La guerra, sin embargo, también atraerá sus propias formas de diversidad y movilidad. Había coroneles negros o indígenas peleando en ambos bandos, había españoles apoyando militar o económicamente a los independentistas, había granadinos y venezolanos intercambiando exilios y conflictos tal como seguirá ocurriendo por dos siglos más. También había contingentes de cientos de mujeres sin los que las tropas de Nariño jamás habrían llegado del Magdalena a las goteras de Pasto, como otras que contribuyeron a su derrota, y otras que marcaron la ruta de Bolívar desde Tame hasta el Puente de Boyacá. Y entre los territorios donde esos hechos ocurrieron, quedó el recuerdo mitificado de héroes, heroínas y mártires, nutriendo buena parte de la oralidad y la identidad regional. La Independencia es, de este modo, el relato de nuestras propias diversidades.
Y en esas diversidades, por supuesto, también está el proyecto inacabado de ese Estado de derecho. La diversidad murió en unas élites económicas y políticas que en sus constituciones de corta vida olvidaron por casi un siglo el aporte intelectual y logístico de las mujeres a su proyecto, ni qué decir de la propiedad indígena de la tierra o de una abolición de la esclavitud aplazada por tres décadas. Sin embargo, para subsanar aquellas exclusiones ha sido clave reeditar ese estallido de resistencias y movilizaciones de 1810. Al fin la idea era afirmar seriamente aquel principio de que “todos los hombres nacen libres e iguales”, en una tarea utópica que nos ha tomado dos siglos de perfeccionamiento.

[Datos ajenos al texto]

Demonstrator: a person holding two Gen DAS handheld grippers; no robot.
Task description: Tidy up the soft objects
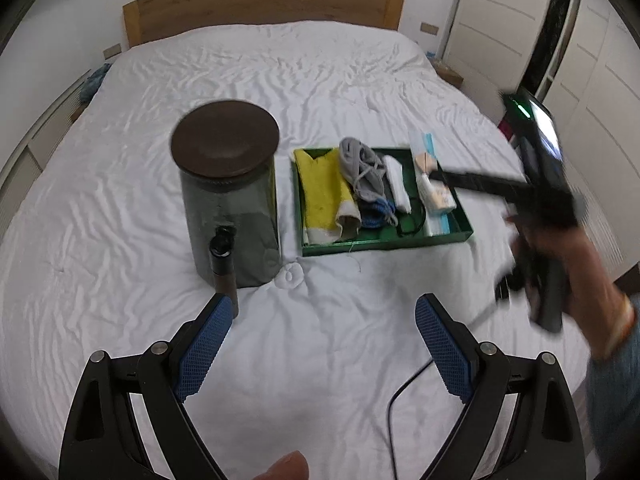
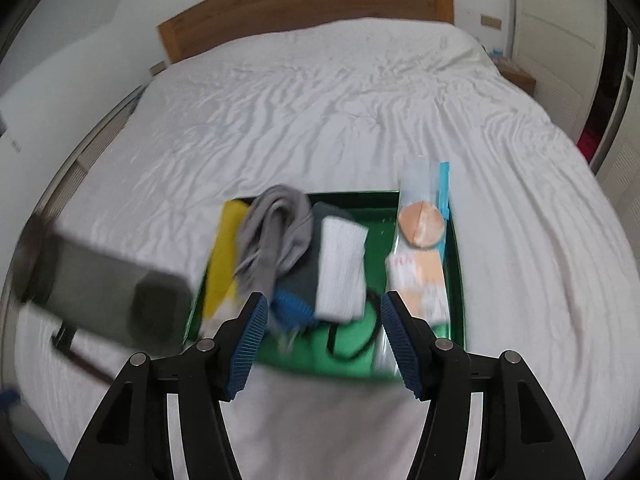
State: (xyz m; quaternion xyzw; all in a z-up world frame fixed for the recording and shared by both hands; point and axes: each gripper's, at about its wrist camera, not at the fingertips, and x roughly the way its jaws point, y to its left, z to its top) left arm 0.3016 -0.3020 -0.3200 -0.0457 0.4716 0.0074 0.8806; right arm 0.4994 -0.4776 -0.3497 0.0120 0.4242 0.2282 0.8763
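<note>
A green tray [image 1: 384, 242] [image 2: 456, 260] lies on the white bed. In it, left to right, are a yellow cloth [image 1: 324, 196] [image 2: 224, 264], a crumpled grey cloth [image 1: 360, 168] [image 2: 276, 236], a folded white cloth [image 1: 398, 184] [image 2: 342, 268] and a clear bag of beige puffs [image 1: 436, 196] [image 2: 420, 240]. A blue knitted piece [image 2: 290, 308] sits near the tray's front. My right gripper [image 2: 324, 306] hovers open over the tray's near edge, nothing between its pads. My left gripper [image 1: 324, 308] stands open and empty above bare sheet, in front of the tray.
A dark jar [image 1: 232, 200] with a brown lid [image 1: 224, 136] stands left of the tray, a small dark bottle [image 1: 223, 264] before it. A hand [image 1: 560, 280] holds the blurred right tool. A black cable [image 1: 400, 400] trails on the sheet. Wooden headboard [image 1: 264, 4] behind.
</note>
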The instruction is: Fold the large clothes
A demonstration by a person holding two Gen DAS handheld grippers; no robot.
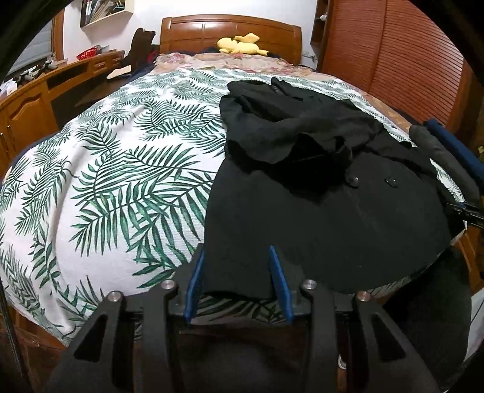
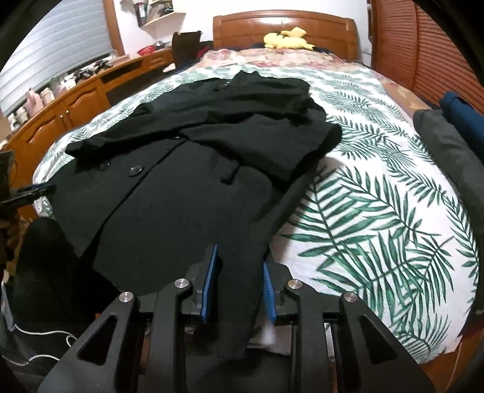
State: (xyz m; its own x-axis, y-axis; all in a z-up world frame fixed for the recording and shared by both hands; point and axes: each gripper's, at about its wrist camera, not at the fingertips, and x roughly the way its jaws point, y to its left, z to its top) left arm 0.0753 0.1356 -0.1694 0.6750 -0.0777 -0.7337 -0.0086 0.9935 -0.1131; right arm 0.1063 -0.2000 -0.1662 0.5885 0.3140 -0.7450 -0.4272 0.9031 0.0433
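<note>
So, big bed [image 1: 99, 187] with a white cover printed in green palm leaves fills both views, wooden headboard [image 1: 230, 33] at the far end, a floral blanket [image 1: 242, 62] across the pillow end. Black coat [image 1: 317, 187] lies on the cover, front up, two dark buttons [image 1: 352, 180] showing, its sleeves and upper part folded loosely over the body, the hem hanging off the near edge of the bed. In the left wrist view the coat sits toward the right side of the bed; in the right wrist view it sits left of middle. Wooden desk and cabinets [image 2: 69, 112] run along the left wall, louvred wooden wardrobe doors [image 1: 393, 60] on the right, wall shelf [image 1: 106, 12] up top. Folded dark clothes [image 2: 447, 145] sit at the right edge of the bed in the right wrist view. Yellow plush toy [image 1: 242, 44] rests against the headboard. Left gripper [image 1: 237, 284] is partly open, its blue pads either side of the coat's near left hem corner, cloth between them; cannot tell if the pads actually press it. Right gripper [image 2: 239, 284] is narrowed the same way, a strip of coat hem running down between its blue pads and hanging below them; the pads look close on the fabric, but a firm pinch is not clear.
</note>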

Para leer y ver la Independencia
La tarea de narrar la Independencia en clave contemporánea ha sido emprendida de muchas formas, no solo los 20 de julio sino también en otras fechas de ese largo calendario de sucesos transcurridos en todas las regiones del país. Sin embargo, esa misión solo suele interesar al público en fechas como esta, en medio de una nube de cuestionamientos desde el más anticuado patrioterismo hasta el revisionismo más pobre. Para ese público, no obstante, queda un acervo grande de trabajos. Destaco el especial del Bicentenario 2010 de Credencial Historia, disponible en la biblioteca virtual del Banco de la República, al igual que libros como Historia que no cesa de la Universidad del Rosario y Del dicho al hecho del Museo Nacional. En cuanto a esfuerzos audiovisuales, están la serie documental Bicentenario, anécdotas de voz a vos en el YouTube de Canal Institucional, el documental 200 años después de Señal Memoria y la clásica miniserie de ficción Crónicas de una generación trágica, ambos disponibles en RTVCPlay.